EXERCISE: Using the data that follows, return exactly the lines from the one that contains "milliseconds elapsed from" through the one that contains "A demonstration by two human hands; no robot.", ends included.
:: GIVEN INFORMATION
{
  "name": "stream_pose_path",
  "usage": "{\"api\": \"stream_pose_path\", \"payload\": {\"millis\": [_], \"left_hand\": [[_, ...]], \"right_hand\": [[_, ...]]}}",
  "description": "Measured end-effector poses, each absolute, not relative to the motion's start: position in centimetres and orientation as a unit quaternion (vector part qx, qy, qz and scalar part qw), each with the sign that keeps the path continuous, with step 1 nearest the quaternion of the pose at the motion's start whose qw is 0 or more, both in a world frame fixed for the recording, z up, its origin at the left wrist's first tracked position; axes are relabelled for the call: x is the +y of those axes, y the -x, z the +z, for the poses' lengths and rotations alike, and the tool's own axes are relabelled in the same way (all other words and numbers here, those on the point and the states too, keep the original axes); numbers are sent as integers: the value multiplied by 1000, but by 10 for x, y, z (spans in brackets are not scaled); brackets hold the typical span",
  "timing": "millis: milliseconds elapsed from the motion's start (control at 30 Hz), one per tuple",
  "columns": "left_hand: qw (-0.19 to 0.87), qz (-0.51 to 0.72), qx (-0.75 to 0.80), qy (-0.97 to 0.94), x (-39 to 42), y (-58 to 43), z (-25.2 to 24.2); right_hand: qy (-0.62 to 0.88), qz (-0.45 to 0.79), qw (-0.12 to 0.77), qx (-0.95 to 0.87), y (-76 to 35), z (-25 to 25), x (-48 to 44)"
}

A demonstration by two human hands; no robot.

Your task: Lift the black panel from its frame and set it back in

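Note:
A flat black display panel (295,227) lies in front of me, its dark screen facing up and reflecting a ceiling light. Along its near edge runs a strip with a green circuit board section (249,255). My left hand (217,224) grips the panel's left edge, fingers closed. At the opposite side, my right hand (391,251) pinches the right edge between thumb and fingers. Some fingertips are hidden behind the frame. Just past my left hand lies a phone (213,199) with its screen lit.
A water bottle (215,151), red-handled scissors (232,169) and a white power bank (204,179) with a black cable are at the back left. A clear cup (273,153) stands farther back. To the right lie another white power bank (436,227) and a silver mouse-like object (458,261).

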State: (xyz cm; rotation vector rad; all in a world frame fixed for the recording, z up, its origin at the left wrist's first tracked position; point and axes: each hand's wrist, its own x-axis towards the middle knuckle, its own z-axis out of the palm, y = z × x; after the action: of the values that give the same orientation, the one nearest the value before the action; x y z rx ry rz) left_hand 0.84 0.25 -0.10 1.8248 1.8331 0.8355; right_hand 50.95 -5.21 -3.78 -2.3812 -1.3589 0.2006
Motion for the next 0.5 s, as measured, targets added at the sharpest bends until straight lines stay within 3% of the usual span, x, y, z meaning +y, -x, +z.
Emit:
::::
ANSWER TO THE PROBLEM:
  "timing": "millis: milliseconds elapsed from the motion's start (control at 30 Hz), one per tuple",
  "columns": "left_hand: qw (-0.19 to 0.87), qz (-0.51 to 0.72), qx (-0.75 to 0.80), qy (-0.97 to 0.94), x (-39 to 42), y (-58 to 43), z (-25.2 to 24.2); right_hand: qy (-0.62 to 0.88), qz (-0.45 to 0.79), qw (-0.12 to 0.77), qx (-0.95 to 0.87), y (-76 to 35), z (-25 to 25), x (-48 to 44)"
}

A demonstration by two human hands; no robot.

The required output has been supplied.